Your objective: The data below calls for an exact copy.

Start of Block

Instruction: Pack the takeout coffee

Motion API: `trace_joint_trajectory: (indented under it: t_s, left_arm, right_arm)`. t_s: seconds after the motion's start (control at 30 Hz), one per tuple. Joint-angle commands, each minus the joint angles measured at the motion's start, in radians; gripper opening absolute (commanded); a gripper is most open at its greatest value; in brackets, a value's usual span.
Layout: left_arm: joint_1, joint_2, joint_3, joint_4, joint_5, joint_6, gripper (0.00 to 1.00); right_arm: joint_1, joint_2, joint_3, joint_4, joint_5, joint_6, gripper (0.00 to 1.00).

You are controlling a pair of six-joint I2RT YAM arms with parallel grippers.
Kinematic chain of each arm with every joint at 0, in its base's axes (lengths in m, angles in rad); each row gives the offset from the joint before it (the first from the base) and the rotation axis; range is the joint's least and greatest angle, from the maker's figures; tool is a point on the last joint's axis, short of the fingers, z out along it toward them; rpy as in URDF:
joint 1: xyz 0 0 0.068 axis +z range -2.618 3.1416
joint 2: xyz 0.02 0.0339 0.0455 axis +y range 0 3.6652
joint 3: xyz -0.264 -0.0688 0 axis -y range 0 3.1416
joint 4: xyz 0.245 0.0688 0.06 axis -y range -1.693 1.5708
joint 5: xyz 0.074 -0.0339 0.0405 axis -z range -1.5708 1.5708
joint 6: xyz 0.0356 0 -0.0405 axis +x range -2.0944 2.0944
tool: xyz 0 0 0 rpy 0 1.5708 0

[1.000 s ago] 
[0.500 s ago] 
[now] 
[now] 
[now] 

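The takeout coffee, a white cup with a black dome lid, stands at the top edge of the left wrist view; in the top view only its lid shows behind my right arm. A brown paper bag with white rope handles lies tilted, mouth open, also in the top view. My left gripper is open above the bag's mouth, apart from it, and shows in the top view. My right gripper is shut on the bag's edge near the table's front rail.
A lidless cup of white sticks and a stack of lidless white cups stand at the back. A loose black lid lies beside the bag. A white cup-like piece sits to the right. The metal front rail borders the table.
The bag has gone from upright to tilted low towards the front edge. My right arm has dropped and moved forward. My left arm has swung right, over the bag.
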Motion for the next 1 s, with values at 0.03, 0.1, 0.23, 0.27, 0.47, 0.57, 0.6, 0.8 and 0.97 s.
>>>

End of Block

Solved problem:
Instruction: Pack the takeout coffee

Motion API: `trace_joint_trajectory: (indented under it: t_s, left_arm, right_arm)`. t_s: seconds after the motion's start (control at 30 Hz), one per tuple. Joint-angle commands, each minus the joint angles measured at the motion's start, in radians; gripper opening absolute (commanded); a gripper is most open at its greatest value; in brackets, a value's usual span.
Layout: left_arm: joint_1, joint_2, joint_3, joint_4, joint_5, joint_6, gripper (0.00 to 1.00); right_arm: joint_1, joint_2, joint_3, joint_4, joint_5, joint_6, gripper (0.00 to 1.00).

You are controlling a pair of six-joint I2RT YAM arms with parallel grippers.
Kinematic chain of each arm with every joint at 0, in its base's axes (lengths in m, angles in rad); each row gives the offset from the joint before it (the first from the base) and the rotation axis; range is the joint's least and greatest angle, from the maker's figures; tool is a point on the last joint's axis, short of the fingers, z out along it toward them; rpy as in URDF:
joint 1: xyz 0 0 0.068 axis +z range -2.618 3.1416
joint 2: xyz 0.02 0.0339 0.0455 axis +y range 0 3.6652
joint 3: xyz -0.264 -0.0688 0 axis -y range 0 3.1416
joint 4: xyz 0.245 0.0688 0.06 axis -y range -1.693 1.5708
joint 5: xyz 0.074 -0.0339 0.0405 axis -z range -1.5708 1.5708
joint 6: xyz 0.0356 0 -0.0405 axis +x range -2.0944 2.0944
tool: xyz 0 0 0 rpy 0 1.5708 0

[1.000 s ago] 
[0.500 s ago] 
[now] 
[now] 
[now] 

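The takeout coffee, a white cup with a black dome lid, stands at the top edge of the left wrist view; in the top view only its lid shows behind my right arm. A brown paper bag with white rope handles lies tilted, mouth open, also in the top view. My left gripper is open above the bag's mouth, apart from it, and shows in the top view. My right gripper is shut on the bag's edge near the table's front rail.
A lidless cup of white sticks and a stack of lidless white cups stand at the back. A loose black lid lies beside the bag. A white cup-like piece sits to the right. The metal front rail borders the table.
The bag has gone from upright to tilted low towards the front edge. My right arm has dropped and moved forward. My left arm has swung right, over the bag.
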Motion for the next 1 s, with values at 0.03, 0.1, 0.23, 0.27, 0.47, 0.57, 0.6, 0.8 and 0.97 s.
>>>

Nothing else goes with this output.